The attacks by the group have become a major cause of rising tension between the Pakistani government and the Taliban regime in Kabul, the Wall Street Journal noted.

The Taliban, which seized power in Kabul in 2021, had promised it wouldn’t allow Afghanistan to be used as a base for attacks against other countries. But Pakistan says Afghanistan’s leaders are allowing the Pakistani Taliban to do what they want. The TTP hosted the Afghan Taliban for two decades in Pakistan following the US-led ousting of the group from Afghanistan.

The TTP, formed in 2007 under the influence of al Qaeda, is even more radical than the Afghan Taliban, the newspaper added.

Message Received


Czech retired general Petr Pavel won the country’s presidential runoff this week by a landslide, in a vote overshadowed by disputes related to the Ukraine war, the Guardian reported.

Results showed that pro-Western Pavel secured more than 58 percent of the vote against his populist rival, former Prime Minister Andrej Babiš, who won just less than 42 percent.

Pavel’s victory came after an election campaign that many considered divisive.

Babiš accused Pavel – who was NATO’s second-in-command – of being a warmonger over his support for military aid for Ukraine. The populist leader and business tycoon also questioned NATO’s collective security arrangements by saying he would never send Czech troops to Poland – a fellow member of the military alliance – if it was attacked.

Pavel will replace incumbent Miloš Zeman, who steps down in March at the end of his second term. Critics have accused the outgoing leader – who endorsed Babiš – of being divisive and attempting to meddle in politics beyond his constitutional powers.

As president, Pavel will have the power to appoint the members of the judiciary and central bank. He also has the prerogative to choose prime ministers in the wake of elections.

Meanwhile, analysts noted that Babiš’ defeat raises further doubts about his future in Czech politics, despite his pledges to lead his ANO party during the 2025 parliamentary elections.


The Golden Boy

Archaeologists have managed to “digitally unwrap” the mummified remains of an Egyptian teenage boy buried 2,300 years ago to learn about funerary practices and social status in ancient Egypt, NBC News reported.

Known as Egypt’s “golden boy,” the remains were initially found more than a century ago at a cemetery in Nag el-Hassay in southern Egypt that was used from around 332 to 30 BCE.

In their paper, researcher Sahar Saleem and her team used computer tomography to non-invasively unwrap the boy’s remains and discovered a treasure trove of details.

There were 49 precious amulets adorning the remains of the teenager, many of them believed to be made of gold and other materials, such as faience, or fired clay. One of the artifacts was a golden scarab that was used to replace the boy’s heart.
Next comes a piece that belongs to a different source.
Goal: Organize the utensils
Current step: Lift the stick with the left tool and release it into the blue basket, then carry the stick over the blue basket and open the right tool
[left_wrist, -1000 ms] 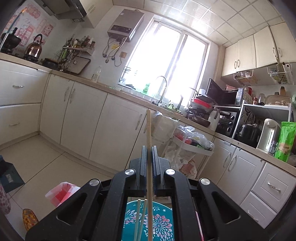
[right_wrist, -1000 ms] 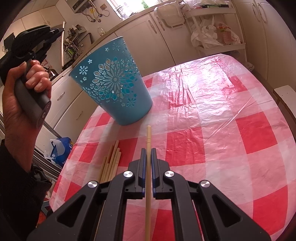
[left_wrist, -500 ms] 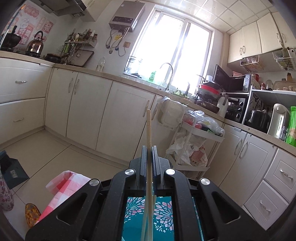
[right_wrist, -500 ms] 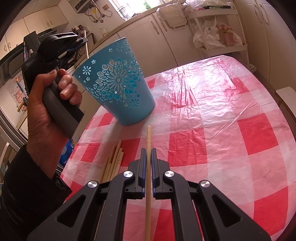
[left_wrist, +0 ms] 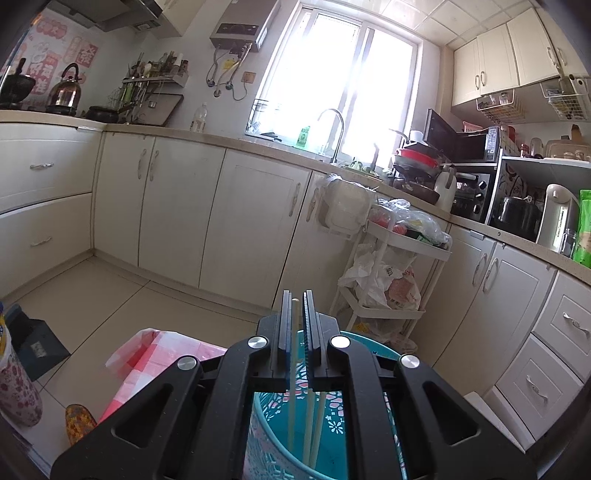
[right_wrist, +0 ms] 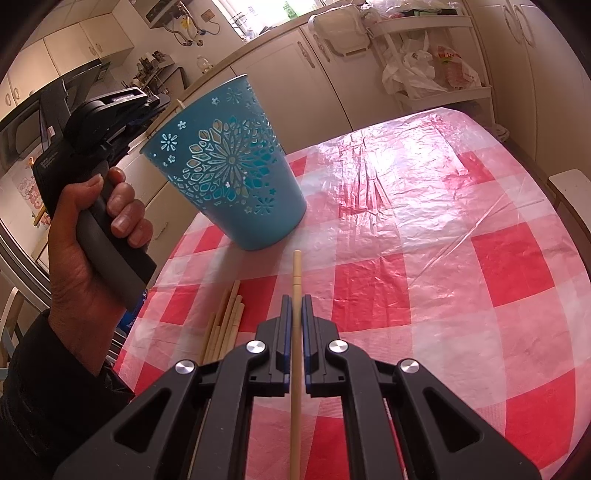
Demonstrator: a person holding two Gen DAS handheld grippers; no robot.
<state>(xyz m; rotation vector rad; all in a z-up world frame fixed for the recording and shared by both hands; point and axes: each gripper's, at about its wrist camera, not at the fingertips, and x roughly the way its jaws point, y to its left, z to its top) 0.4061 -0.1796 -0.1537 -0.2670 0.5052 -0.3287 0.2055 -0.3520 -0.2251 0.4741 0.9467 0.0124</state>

Saleem explained that Egyptian embalmers placed these amulets with the deceased to protect and assist the body in the afterlife. Judging by the boy’s expensive mummification, she explained that “he came from some very rich family or maybe a noble family.”

The team added that the amulets’ discovery helps provide new insights into ancient Egyptians’ complex belief systems and their intricate funerary rituals.

“All too often in the past, they’ve been removed from their original context on the body, and are therefore seen as little more than pieces of jewelry, which is to misunderstand their actual purpose as a potent amulet,” explained Egyptologist Joann Fletcher, who was not involved in the study.